During meetings, Demilade has a remarkably unflappable demeanor. While he rarely raises his voice above a whisper, he commands attention through the lucidity of his train of thought. Peers have often described him as a link between functions; he has equal skill in explaining why an API redesign would be required to a product marketer as in breaking down user research into its technical details for backend engineers. Such facility of language and vision allows him to de-escalate conflict before it worsens and to make bridges where other managers might see walls.
One of Demilade’s most undervalued skills is his ability to weather distractions. In environments where urgency commonly masquerades as significance, he maintains a disciplined approach to prioritizing the customer’s real-world experience in the ecosystem.
He doesn’t merely measure features by their intrinsic merit, but takes into account how they augment, challenge, or interact with the ecosystem of products around them. His comments generally go a step further than asking “what” and “how” to really get at the question of “why now?”—a question that prevents unnecessary effort and keeps teams centered on what matters.

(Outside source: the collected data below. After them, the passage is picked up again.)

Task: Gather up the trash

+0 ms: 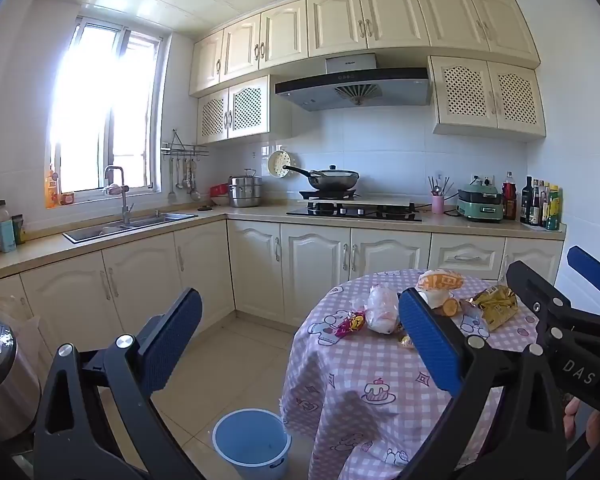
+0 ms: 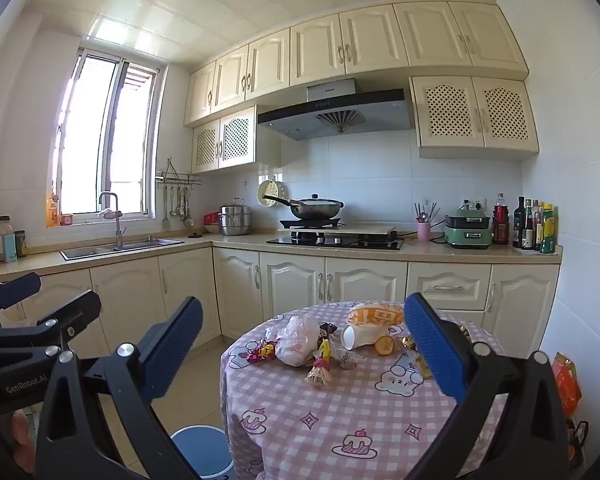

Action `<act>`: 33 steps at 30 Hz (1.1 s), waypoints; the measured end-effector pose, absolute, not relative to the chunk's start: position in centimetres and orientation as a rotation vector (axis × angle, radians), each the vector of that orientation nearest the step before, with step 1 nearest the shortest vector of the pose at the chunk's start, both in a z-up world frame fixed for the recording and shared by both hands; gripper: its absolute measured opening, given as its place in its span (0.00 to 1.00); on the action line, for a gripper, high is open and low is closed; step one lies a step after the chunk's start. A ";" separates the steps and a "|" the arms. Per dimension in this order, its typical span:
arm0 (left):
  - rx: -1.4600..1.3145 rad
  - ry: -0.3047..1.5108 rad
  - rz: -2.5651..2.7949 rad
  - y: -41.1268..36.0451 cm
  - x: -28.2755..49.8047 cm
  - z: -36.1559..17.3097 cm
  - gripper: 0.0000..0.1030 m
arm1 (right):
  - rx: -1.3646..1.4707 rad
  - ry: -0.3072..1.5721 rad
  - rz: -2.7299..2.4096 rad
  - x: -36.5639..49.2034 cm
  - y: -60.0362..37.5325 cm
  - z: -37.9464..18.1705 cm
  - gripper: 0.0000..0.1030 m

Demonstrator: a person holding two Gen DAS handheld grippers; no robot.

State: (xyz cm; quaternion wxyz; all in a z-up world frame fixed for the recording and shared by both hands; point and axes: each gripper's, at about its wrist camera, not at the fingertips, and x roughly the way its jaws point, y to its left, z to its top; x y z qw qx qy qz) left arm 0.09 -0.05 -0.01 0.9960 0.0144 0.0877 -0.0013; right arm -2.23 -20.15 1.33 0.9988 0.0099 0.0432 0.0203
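Note:
A round table under a pink checked cloth (image 1: 364,364) (image 2: 340,408) carries the trash. On it lie a crumpled white plastic bag (image 1: 382,314) (image 2: 296,340), an orange-and-white wrapper (image 1: 440,282) (image 2: 374,314), a tipped white cup (image 2: 354,337), a piece of orange peel (image 2: 385,345), a gold snack bag (image 1: 496,306) and small candy wrappers (image 1: 350,324) (image 2: 319,372). A blue bucket (image 1: 252,442) (image 2: 204,450) stands on the floor left of the table. My left gripper (image 1: 300,340) (image 2: 50,298) and right gripper (image 2: 304,352) (image 1: 560,276) are both open and hold nothing, short of the table's near side.
An L-shaped counter runs along the back with a sink (image 1: 128,228), a hob with a wok (image 1: 334,180) and bottles (image 2: 534,226) at the far right. A silver appliance (image 1: 0,364) stands close on the left. An orange bag (image 2: 566,384) hangs right of the table.

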 end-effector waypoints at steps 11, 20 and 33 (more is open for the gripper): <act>0.026 0.169 -0.002 -0.1 0.0 0.0 0.93 | 0.024 0.085 0.038 -2.6 -20.2 1.6 0.96; 0.023 0.171 -0.004 -0.9 0.1 -0.5 0.93 | 0.026 0.083 0.036 -2.5 -20.4 1.3 0.96; 0.022 0.173 -0.007 -1.8 0.7 -1.4 0.93 | 0.028 0.085 0.034 -2.5 -20.4 1.3 0.96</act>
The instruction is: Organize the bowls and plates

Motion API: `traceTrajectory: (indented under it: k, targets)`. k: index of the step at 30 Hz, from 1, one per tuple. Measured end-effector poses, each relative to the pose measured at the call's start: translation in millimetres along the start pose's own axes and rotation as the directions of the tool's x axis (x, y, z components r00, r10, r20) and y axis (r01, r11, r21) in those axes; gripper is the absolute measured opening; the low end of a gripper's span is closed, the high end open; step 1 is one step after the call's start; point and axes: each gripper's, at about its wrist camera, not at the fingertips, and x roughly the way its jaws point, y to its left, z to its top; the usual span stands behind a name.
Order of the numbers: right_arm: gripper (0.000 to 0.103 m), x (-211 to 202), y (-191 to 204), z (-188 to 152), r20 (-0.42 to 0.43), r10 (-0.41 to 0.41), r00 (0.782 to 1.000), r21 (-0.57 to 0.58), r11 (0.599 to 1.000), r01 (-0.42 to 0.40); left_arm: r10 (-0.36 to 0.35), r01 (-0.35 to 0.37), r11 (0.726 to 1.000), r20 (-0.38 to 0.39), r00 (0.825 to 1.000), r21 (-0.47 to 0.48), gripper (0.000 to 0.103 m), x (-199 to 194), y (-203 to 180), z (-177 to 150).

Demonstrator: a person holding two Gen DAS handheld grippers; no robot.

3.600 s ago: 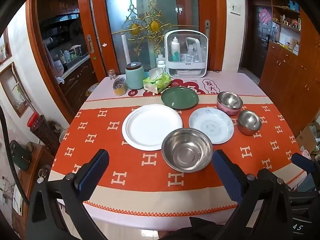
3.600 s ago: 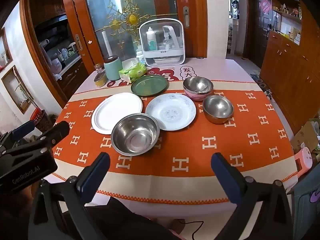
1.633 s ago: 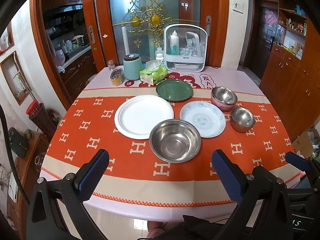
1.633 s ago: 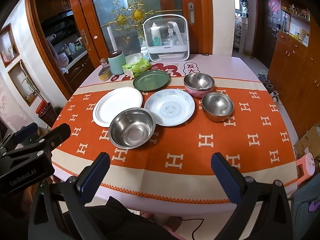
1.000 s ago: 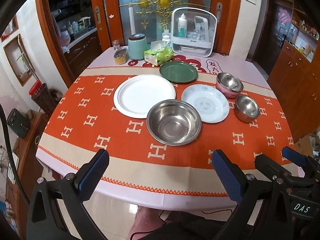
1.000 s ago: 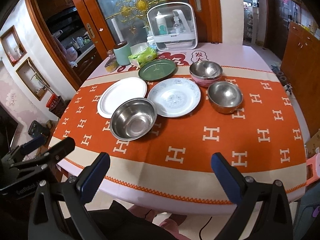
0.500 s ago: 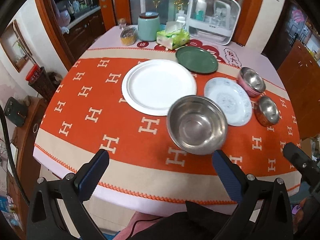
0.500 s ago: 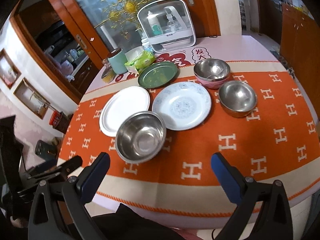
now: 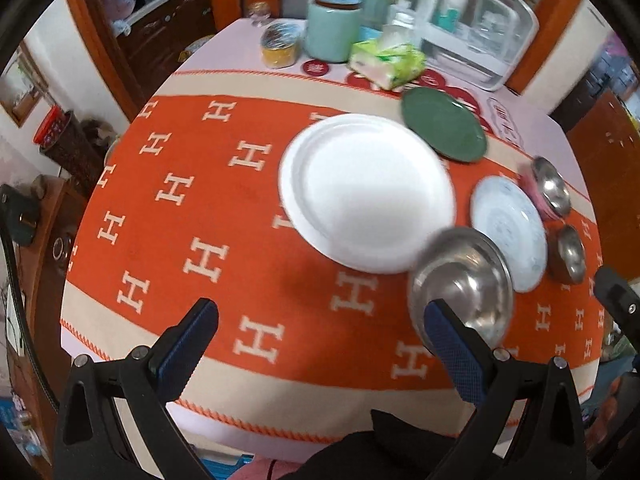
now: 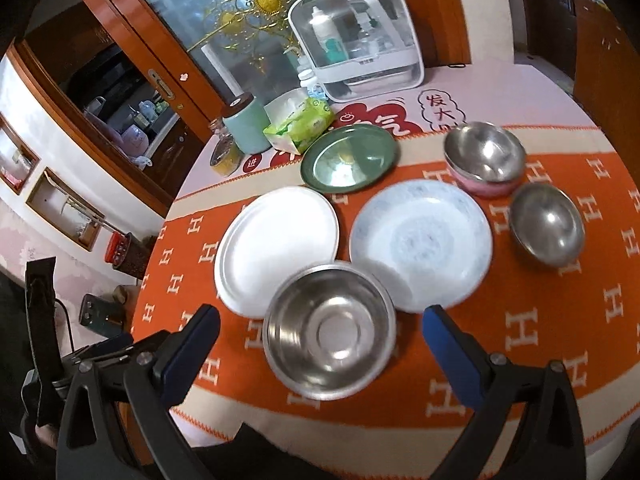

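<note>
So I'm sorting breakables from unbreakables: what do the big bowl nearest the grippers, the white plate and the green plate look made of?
The big bowl looks like stainless steel: a silver, mirror-like inside with bright reflections. The white plate is plain, matte white with a thin raised rim; it could be melamine, foam or ceramic. The green plate is glossy and reflects light, which suggests glazed ceramic or enamel.

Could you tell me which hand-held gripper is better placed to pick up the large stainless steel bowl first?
Probably the right hand-held gripper: its open jaws frame the large stainless steel bowl straight ahead. The left hand-held gripper, also open, points at bare orange tablecloth, with the bowl off beside its right finger.
</note>
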Motion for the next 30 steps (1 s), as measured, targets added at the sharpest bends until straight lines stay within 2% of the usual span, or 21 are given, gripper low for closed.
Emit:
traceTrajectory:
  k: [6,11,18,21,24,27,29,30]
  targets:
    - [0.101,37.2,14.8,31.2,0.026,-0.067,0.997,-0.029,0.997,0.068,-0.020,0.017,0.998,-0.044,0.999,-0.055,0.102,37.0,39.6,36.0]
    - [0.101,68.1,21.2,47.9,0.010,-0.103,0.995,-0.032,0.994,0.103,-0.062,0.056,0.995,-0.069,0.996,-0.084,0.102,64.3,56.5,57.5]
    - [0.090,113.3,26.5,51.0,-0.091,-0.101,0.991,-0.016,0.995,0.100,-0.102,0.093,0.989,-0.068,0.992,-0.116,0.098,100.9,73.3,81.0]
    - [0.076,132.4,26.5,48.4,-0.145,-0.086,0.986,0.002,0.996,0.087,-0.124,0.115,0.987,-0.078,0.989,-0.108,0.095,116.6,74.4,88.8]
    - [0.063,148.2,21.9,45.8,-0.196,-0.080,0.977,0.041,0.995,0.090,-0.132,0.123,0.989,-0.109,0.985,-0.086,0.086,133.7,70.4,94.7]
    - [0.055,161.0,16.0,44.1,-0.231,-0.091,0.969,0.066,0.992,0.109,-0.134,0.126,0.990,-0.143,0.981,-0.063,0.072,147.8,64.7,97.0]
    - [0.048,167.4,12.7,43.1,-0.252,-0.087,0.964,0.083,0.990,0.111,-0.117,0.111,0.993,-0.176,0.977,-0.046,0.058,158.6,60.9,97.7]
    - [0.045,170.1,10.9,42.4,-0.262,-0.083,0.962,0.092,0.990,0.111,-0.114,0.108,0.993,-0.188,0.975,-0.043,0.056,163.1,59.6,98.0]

Even in casual settings, Demilade has a natural leaning towards complicacy. As a mentor to budding product managers, he helps guide them through uncertain problem spaces where metrics are unclear and success cannot be easily measured. His advice regularly touches on the need to take a long-term view—refocusing energies towards incremental development of trust, accepting a level of uncertainty, and understanding that the most desirable results come from decisions that might feel perilous but are actually informed by keen observation and sound reasoning.
The work of Demilade Olufayo might not make waves, but its impacts are lasting. His systems are more stable, his teams are more cohesive, and his products are more consistent. In a world where speed counts, Demilade stands as a living testament to integrity in systems, relationships, and decisions. The development of such attentiveness, in the unassuming context of lasting impacts, defines much of his identity.